The CA1 field is particularly prone to damage. Possible mechanism is the buildup of glutamate neurotransmitter during ischemia. This could be due to either increased release or decreased re-uptake during

hypoxia. Rapid toxicity is due neuronal depolarization leading to influx of Na and Cl, leading to cell swelling and lysis. Delayed toxicity is due to calcium buildup in neurons. NMDA receptors are excited by glutamate and are permeable to calcium and may serve as a substrate for this delayed toxicity. The whole phenomenon is known as excitotoxicity. See pages 10-11 of handout.
8. a) In your own words describe what is meant by neuronal plasticity.
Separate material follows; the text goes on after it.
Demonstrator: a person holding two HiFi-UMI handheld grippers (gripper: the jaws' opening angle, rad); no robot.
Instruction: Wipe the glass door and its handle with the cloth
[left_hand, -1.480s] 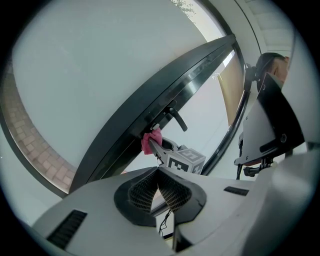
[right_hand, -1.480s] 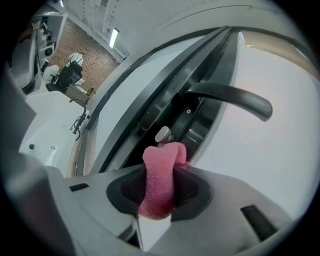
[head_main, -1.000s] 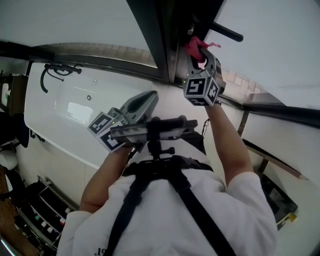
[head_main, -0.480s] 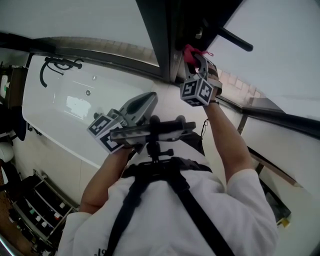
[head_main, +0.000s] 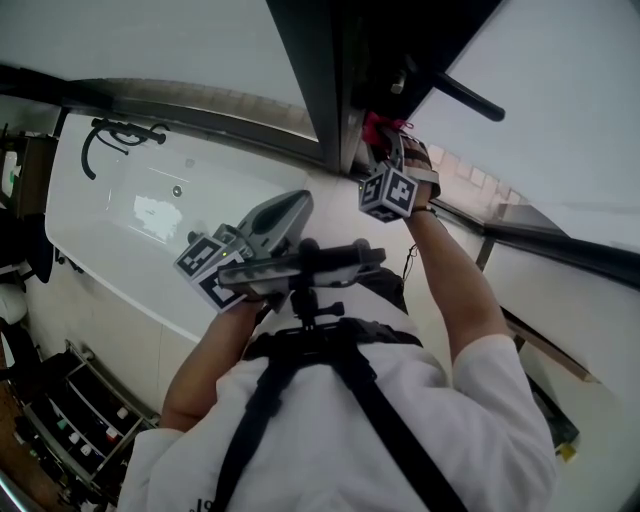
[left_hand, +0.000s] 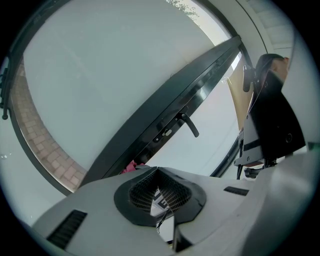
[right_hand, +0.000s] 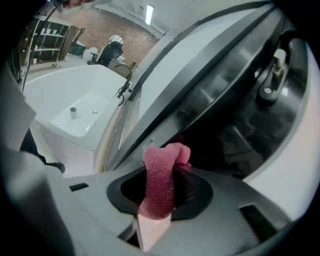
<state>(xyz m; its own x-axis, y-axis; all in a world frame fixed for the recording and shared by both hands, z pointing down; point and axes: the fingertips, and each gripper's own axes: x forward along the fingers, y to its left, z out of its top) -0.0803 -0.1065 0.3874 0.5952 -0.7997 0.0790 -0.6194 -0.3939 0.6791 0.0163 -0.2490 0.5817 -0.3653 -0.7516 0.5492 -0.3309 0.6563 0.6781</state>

Neurons in the CNS, as far as we know, do not regenerate. No new cell bodies are formed and axons do not re-form over long distances. However, there is axonal reorganization. Axons which have lost their targets can find new targets. Also, neurons that have suffered deafferentation, i.e. have lost incoming axons, become targets for other axons. See page 12 of handout. b) Keeping neuronal plasticity in mind, describe a possible series of events that might account for the changes seen in the hippocampus of a patient with intractable temporal lobe epilepsy.
Polymorph neurons normally innervate the inner molecular layer of the dentate gyrus. These polymorph neurons, along with CA3 neurons, become depleted with temporal epilepsy. Therefore, granule cells have lost some of their sites of termination. The loss of polymorph neurons also leads to vacated synaptic sites in the molecular layer. Granule cells may therefore send their axon collaterals to the inner molecular layer to innervate the vacated sites. This can result in abnormal circuitry that could lead to hyperexcitability and synchronization, leading to epileptic-like activity. See diagram on page 14.